(Assignment)
Locate the line containing "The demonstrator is" in the material below. Copy that line and all following lines through the end exactly, omitting any pictures.

□ □ □ □

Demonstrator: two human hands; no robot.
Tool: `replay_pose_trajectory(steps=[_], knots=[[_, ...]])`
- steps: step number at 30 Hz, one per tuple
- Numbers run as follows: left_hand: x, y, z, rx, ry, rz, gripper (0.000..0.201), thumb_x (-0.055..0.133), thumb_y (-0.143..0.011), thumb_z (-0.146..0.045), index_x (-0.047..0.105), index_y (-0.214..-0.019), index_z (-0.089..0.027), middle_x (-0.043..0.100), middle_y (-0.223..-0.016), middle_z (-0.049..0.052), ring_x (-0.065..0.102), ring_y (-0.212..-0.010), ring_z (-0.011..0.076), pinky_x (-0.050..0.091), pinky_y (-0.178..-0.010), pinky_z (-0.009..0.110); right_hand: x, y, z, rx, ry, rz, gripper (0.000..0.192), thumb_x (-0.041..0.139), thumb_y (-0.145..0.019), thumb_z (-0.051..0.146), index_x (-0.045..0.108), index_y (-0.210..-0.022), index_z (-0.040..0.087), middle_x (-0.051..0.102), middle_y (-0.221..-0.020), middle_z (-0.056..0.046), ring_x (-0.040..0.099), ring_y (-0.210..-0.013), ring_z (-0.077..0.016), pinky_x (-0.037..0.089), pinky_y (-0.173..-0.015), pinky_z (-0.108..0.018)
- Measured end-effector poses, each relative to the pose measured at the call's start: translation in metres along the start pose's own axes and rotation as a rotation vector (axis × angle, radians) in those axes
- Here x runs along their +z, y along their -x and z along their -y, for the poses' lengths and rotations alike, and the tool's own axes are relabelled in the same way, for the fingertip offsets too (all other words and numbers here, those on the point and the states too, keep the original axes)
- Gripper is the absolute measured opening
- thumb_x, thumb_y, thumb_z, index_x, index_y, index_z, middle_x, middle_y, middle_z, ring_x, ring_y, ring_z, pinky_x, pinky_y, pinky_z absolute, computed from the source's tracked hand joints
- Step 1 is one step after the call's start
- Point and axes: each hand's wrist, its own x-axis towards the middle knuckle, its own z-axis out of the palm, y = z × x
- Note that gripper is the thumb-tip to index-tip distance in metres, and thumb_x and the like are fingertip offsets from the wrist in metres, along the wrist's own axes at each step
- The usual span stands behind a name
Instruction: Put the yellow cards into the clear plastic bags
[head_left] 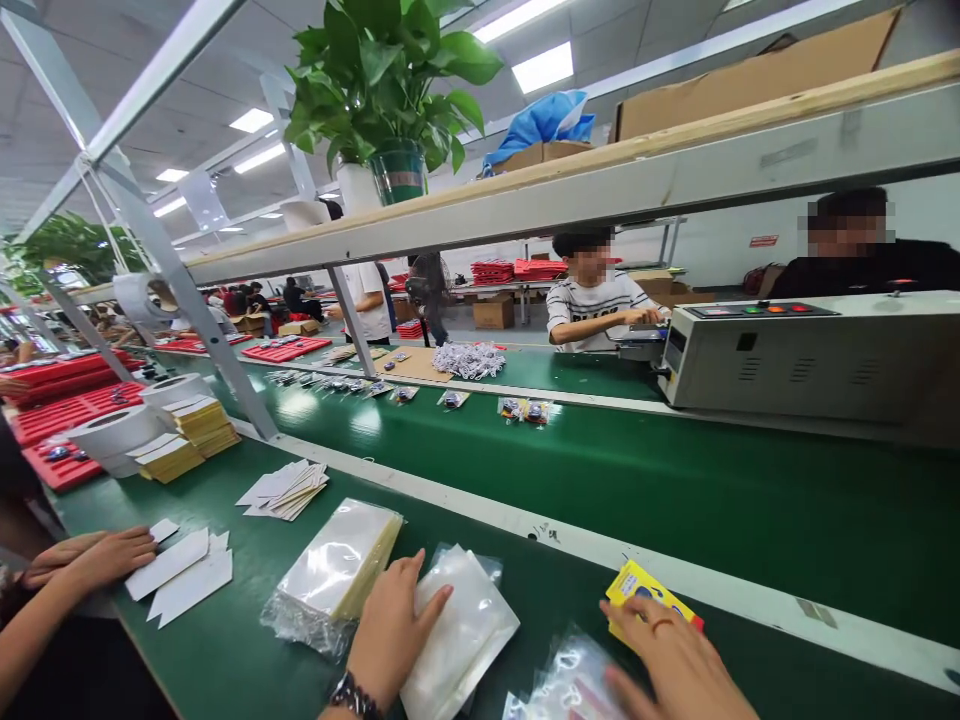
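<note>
At bottom centre, the left hand (391, 630) lies flat, fingers spread, on a clear plastic bag (461, 640); it looks light, limp and slippery, best pinched at an edge. At lower right, the right hand (675, 665) touches a yellow card (634, 588), grip unclear. Farther back runs the green conveyor (675, 480).

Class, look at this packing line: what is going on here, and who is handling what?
A person works at a green bench beside a conveyor belt. Their left hand lies flat on a pile of clear plastic bags. Their right hand touches a yellow card, above another clear bag. A co-worker's hands rest by white cards on the left. Across the belt, two more people sit near a grey machine.
</note>
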Motion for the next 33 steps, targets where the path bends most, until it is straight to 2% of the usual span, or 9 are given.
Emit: replay_pose_trajectory(steps=[3,5,8,11,15,20,24,29,33], knots=[[0.005,-0.014,0.004,-0.023,0.009,-0.001,0.035,0.062,-0.073,-0.035,0.071,-0.099,-0.014,0.072,-0.108,0.018,0.063,-0.107,0.0361,0.044,-0.096,0.048,0.01,-0.005,-0.034,0.31,0.172,-0.072,0.054,0.055,-0.078,0.045,0.063,-0.121,0.012,0.065,-0.119,-0.023,0.062,-0.108,-0.041,0.053,-0.082,-0.056],[0.006,-0.02,0.007,-0.026,0.034,0.008,0.019,0.063,-0.07,-0.027,0.071,-0.085,-0.018,0.074,-0.096,0.012,0.067,-0.096,0.0293,0.049,-0.089,0.039,0.013,-0.006,-0.057,0.457,0.11,-0.01,0.055,0.052,-0.077,0.051,0.062,-0.115,0.012,0.065,-0.112,-0.023,0.066,-0.097,-0.0387,0.054,-0.074,-0.051],[0.005,-0.025,0.01,-0.049,0.087,0.024,0.021,0.065,-0.068,-0.021,0.069,-0.087,-0.016,0.073,-0.084,0.007,0.068,-0.081,0.0232,0.052,-0.077,0.031,0.016,-0.005,-0.085,0.549,-0.097,0.081,0.05,0.053,-0.071,0.062,0.062,-0.096,0.019,0.069,-0.097,-0.02,0.069,-0.086,-0.0353,0.054,-0.071,-0.044],[0.005,-0.028,0.013,-0.075,0.131,0.027,0.031,0.068,-0.068,-0.024,0.069,-0.098,-0.014,0.073,-0.086,0.007,0.068,-0.082,0.0231,0.052,-0.075,0.031,0.017,-0.003,-0.098,0.564,-0.242,0.083,0.045,0.054,-0.065,0.062,0.055,-0.088,0.023,0.072,-0.093,-0.018,0.069,-0.083,-0.0344,0.053,-0.068,-0.042],[0.007,-0.031,0.015,-0.084,0.196,0.057,0.005,0.07,-0.074,-0.018,0.067,-0.078,-0.016,0.071,-0.076,0.001,0.068,-0.072,0.0172,0.053,-0.071,0.032,0.012,-0.004,-0.101,0.621,-0.451,0.06,0.041,0.057,-0.059,0.057,0.052,-0.087,0.026,0.075,-0.089,-0.013,0.071,-0.079,-0.033,0.053,-0.063,-0.038],[-0.001,-0.035,0.014,-0.056,0.298,0.042,0.009,0.066,-0.073,-0.025,0.068,-0.067,-0.02,0.072,-0.065,0.001,0.07,-0.069,0.0209,0.055,-0.068,0.031,0.009,-0.004,-0.09,0.575,-0.763,0.019,0.031,0.053,-0.069,0.054,0.057,-0.08,0.026,0.077,-0.082,-0.01,0.073,-0.085,-0.0319,0.055,-0.064,-0.035],[-0.013,-0.037,0.011,-0.037,0.369,0.04,0.023,0.067,-0.067,-0.041,0.078,-0.078,-0.024,0.081,-0.086,0.005,0.072,-0.088,0.0304,0.054,-0.086,0.039,0.004,-0.003,-0.082,0.542,-0.683,-0.035,0.026,0.05,-0.075,0.047,0.059,-0.084,0.024,0.074,-0.077,-0.005,0.07,-0.064,-0.0261,0.055,-0.056,-0.035],[-0.015,-0.039,0.01,-0.055,0.453,-0.032,0.028,0.073,-0.056,-0.049,0.077,-0.073,-0.027,0.079,-0.101,0.006,0.059,-0.118,0.0373,0.035,-0.111,0.045,-0.005,-0.001,-0.086,0.578,-0.591,-0.106,0.025,0.052,-0.075,0.04,0.057,-0.092,0.022,0.069,-0.089,-0.009,0.069,-0.072,-0.0249,0.055,-0.057,-0.033],[-0.016,-0.034,0.006,-0.105,0.564,-0.028,0.036,0.072,-0.058,-0.053,0.075,-0.078,-0.023,0.08,-0.095,0.009,0.068,-0.104,0.0371,0.047,-0.101,0.05,-0.014,0.004,-0.08,0.568,-0.638,-0.105,0.023,0.045,-0.084,0.046,0.049,-0.09,0.024,0.067,-0.091,-0.007,0.07,-0.076,-0.0225,0.057,-0.061,-0.032]])
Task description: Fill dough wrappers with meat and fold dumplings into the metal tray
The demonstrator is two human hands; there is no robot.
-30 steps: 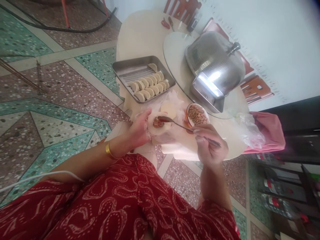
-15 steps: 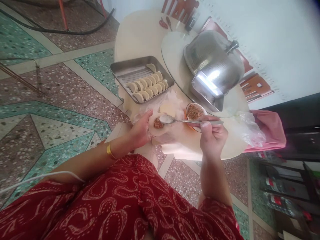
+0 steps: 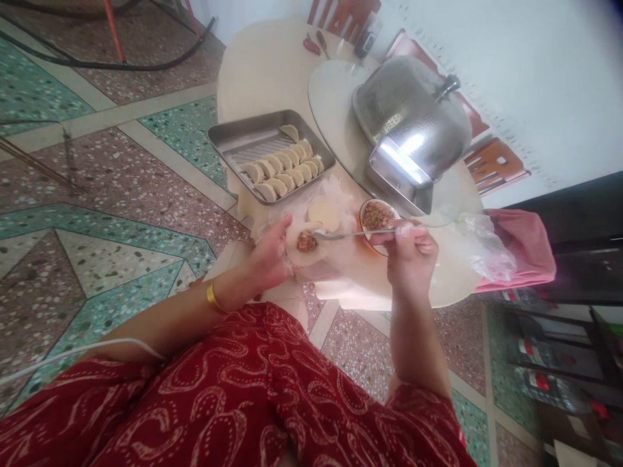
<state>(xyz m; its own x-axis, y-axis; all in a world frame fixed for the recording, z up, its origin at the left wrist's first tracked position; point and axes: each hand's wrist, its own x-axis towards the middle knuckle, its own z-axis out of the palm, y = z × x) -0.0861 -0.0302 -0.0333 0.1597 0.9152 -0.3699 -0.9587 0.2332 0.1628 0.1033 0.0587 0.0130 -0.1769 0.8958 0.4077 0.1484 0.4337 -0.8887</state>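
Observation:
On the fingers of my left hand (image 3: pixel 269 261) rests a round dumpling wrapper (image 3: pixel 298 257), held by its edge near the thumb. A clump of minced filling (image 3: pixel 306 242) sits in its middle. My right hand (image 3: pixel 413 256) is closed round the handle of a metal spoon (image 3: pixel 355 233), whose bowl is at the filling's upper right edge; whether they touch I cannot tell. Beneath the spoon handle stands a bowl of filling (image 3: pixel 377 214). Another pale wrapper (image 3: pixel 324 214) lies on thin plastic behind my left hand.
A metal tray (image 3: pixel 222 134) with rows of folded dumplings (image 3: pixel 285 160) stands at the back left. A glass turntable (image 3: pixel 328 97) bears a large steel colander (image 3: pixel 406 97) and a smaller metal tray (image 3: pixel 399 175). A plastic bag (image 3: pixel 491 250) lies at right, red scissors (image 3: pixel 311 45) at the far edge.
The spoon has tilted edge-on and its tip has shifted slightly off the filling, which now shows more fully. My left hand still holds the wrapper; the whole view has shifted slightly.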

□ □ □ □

(Output)
The demonstrator is two human hands; there is no robot.
-30 steps: 
-15 steps: 
+0 steps: 
<state>(xyz m; its own x-axis, y-axis; all in a world frame fixed for the recording, z up, its origin at the left wrist's first tracked position; point and axes: each hand's wrist, its own x-axis towards the middle knuckle, its own z-axis out of the palm, y = z × x) -0.0861 -0.0302 -0.0333 0.1597 0.9152 -0.3699 -0.9587 0.2332 0.1628 0.1033 0.0587 0.0130 -0.1769 0.8958 0.4077 0.1484 0.4337 -0.8887</state>
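Observation:
On the fingers of my left hand (image 3: pixel 269 261) rests a round dumpling wrapper (image 3: pixel 298 257), held by its edge near the thumb. A clump of minced filling (image 3: pixel 306 242) sits in its middle. My right hand (image 3: pixel 413 256) is closed round the handle of a metal spoon (image 3: pixel 355 233), whose bowl is at the filling's upper right edge; whether they touch I cannot tell. Beneath the spoon handle stands a bowl of filling (image 3: pixel 377 214). Another pale wrapper (image 3: pixel 324 214) lies on thin plastic behind my left hand.
A metal tray (image 3: pixel 222 134) with rows of folded dumplings (image 3: pixel 285 160) stands at the back left. A glass turntable (image 3: pixel 328 97) bears a large steel colander (image 3: pixel 406 97) and a smaller metal tray (image 3: pixel 399 175). A plastic bag (image 3: pixel 491 250) lies at right, red scissors (image 3: pixel 311 45) at the far edge.
The spoon has tilted edge-on and its tip has shifted slightly off the filling, which now shows more fully. My left hand still holds the wrapper; the whole view has shifted slightly.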

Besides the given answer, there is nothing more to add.